APIへのリクエストは、GET、POST、PUT、DELETEなどのHTTPメソッドを使って行えます。公開されているAPI(例:Cat Facts API)にリクエストを送りたい場合は、Pythonのrequestsモジュールを利用すると簡単です。
この記事では、Cat Facts APIから取得したレスポンス(テキスト)をテキストボックスに表示するTkinterアプリケーションの作成方法を解説します。なお、あらかじめ環境にrequestsモジュールがインストールされている必要があります。まだの場合は、以下のコマンドでインストールしてください。
pip install requests
アプリケーションの作成手順
requestsモジュールのインストールが完了したら、以下の手順に従ってアプリケーションを作成します。
必要なライブラリをすべてインポートします。
サーバーから取得したレスポンス(GETリクエストの結果)を表示するためのテキストウィジェットを作成します。
APIのURLを格納する変数(var)を定義します。
APIを呼び出してJSONレスポンスを取得し、レスポンスボディから"fact"属性を抽出する関数を定義します。
既存の内容を削除して新しい事実を挿入することで、テキストウィジェットを最新のレスポンスで更新します。
ランダムな猫の豆知識を次々と読み込めるよう、「Next」ボタンと「Exit」ボタンを作成します。
サンプルコード
# 必要なライブラリをインポート
from tkinter import *
import requests
import json
# tkinterフレームのインスタンスを作成
win = Tk()
win.geometry("700x350")
win.title("Cat Fact API ")
# レスポンスボディを表示するテキストボックスを作成
text = Text(win, height=10, width=50, wrap="word")
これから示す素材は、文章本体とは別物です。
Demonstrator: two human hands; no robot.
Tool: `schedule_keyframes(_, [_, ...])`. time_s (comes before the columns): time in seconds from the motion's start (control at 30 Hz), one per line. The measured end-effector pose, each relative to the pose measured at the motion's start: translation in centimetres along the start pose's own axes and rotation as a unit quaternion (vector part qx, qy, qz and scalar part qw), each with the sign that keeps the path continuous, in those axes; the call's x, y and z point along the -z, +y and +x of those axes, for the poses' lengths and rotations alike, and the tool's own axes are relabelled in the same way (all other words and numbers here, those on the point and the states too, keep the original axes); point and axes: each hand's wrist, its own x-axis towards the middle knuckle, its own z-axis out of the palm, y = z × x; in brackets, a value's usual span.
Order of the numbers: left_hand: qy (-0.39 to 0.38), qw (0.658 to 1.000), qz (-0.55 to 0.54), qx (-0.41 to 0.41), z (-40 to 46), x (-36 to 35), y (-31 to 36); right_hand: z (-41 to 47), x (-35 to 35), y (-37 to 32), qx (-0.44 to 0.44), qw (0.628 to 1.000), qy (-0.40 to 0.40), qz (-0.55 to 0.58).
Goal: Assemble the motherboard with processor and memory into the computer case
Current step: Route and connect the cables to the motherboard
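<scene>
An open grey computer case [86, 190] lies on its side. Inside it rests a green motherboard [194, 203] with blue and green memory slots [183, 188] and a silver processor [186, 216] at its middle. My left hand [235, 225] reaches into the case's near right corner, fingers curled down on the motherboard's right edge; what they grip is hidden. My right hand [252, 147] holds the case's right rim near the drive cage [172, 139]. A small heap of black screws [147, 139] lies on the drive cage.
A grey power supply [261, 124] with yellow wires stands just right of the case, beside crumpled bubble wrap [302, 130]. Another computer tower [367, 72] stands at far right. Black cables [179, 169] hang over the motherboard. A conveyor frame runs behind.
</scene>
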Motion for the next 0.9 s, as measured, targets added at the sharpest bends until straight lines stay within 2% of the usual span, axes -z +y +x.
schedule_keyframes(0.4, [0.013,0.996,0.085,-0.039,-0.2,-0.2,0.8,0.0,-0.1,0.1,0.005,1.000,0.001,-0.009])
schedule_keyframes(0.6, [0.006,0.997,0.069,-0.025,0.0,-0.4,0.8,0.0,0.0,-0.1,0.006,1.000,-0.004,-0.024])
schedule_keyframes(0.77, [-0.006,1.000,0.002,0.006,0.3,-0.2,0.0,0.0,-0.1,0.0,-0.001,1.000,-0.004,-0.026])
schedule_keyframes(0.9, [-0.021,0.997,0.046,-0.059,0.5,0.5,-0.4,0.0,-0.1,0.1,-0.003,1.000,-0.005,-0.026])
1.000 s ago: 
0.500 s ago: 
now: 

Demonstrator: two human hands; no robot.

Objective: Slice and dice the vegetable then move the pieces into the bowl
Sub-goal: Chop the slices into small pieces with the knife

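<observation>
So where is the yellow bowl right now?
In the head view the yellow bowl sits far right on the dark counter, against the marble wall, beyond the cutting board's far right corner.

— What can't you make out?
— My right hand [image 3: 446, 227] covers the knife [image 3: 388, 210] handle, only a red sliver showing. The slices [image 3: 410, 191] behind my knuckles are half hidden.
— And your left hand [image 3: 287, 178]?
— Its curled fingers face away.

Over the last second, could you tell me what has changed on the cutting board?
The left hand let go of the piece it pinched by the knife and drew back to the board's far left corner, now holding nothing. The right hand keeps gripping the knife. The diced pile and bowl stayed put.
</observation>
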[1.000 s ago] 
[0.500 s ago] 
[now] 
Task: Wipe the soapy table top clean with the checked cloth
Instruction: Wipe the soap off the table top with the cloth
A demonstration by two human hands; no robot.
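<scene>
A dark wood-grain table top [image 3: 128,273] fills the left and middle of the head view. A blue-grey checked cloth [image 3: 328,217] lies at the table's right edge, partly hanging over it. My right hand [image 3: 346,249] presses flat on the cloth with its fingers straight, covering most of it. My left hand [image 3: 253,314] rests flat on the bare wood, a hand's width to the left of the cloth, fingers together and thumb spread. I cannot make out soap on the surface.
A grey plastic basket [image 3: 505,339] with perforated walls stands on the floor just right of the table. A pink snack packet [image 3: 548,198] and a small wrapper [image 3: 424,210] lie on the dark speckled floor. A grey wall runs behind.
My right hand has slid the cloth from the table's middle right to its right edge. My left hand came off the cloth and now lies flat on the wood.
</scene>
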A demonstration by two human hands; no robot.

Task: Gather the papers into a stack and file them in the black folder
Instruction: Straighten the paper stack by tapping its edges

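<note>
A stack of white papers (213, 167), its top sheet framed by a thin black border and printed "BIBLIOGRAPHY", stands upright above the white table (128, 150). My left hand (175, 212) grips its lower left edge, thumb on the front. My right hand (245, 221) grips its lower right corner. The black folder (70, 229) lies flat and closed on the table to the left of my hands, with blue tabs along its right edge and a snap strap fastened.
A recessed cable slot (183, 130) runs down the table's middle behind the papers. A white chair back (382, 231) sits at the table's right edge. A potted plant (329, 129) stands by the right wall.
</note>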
text.config(font="Arial, 12")
# ラベルウィジェットを作成
label = Label(win, text="Cat Facts")
label.config(font="Calibri, 14")
# APIのURLを設定
api_url = "https://catfact.ninja/fact"
# レスポンスを取得し、JSONからfact属性を取り出す関数
def get_zen():
response = requests.get(api_url).text
response_info = json.loads(response)
Fact = response_info["fact"]
text.delete('1.0', END)
text.insert(END, Fact)
# NextボタンとExitボタンを作成
b1 = Button(win, text="Next", command=get_zen)
b2 = Button(win, text="Exit", command=win.destroy)
label.pack()
text.pack()
b1.pack()
b2.pack()
get_zen()
win.mainloop()
実行結果
プログラムを実行すると、起動時に最初の猫の豆知識がテキストボックスに表示されます。「Next」ボタンをクリックするたびに、APIから新しいランダムな豆知識が取得され、テキストボックスの内容が更新されます。また、「Exit」ボタンを押せば、いつでもアプリケーションウィンドウを終了できます。

このように、requestsモジュールとTkinterのテキストウィジェットを組み合わせることで、外部APIからデータを取得してリアルタイムに画面へ反映させるデスクトップアプリケーションを簡単に構築できます。天気情報やニュースなど、他のJSON形式のAPIにも同じ手法を応用できるので、ぜひ試してみてください。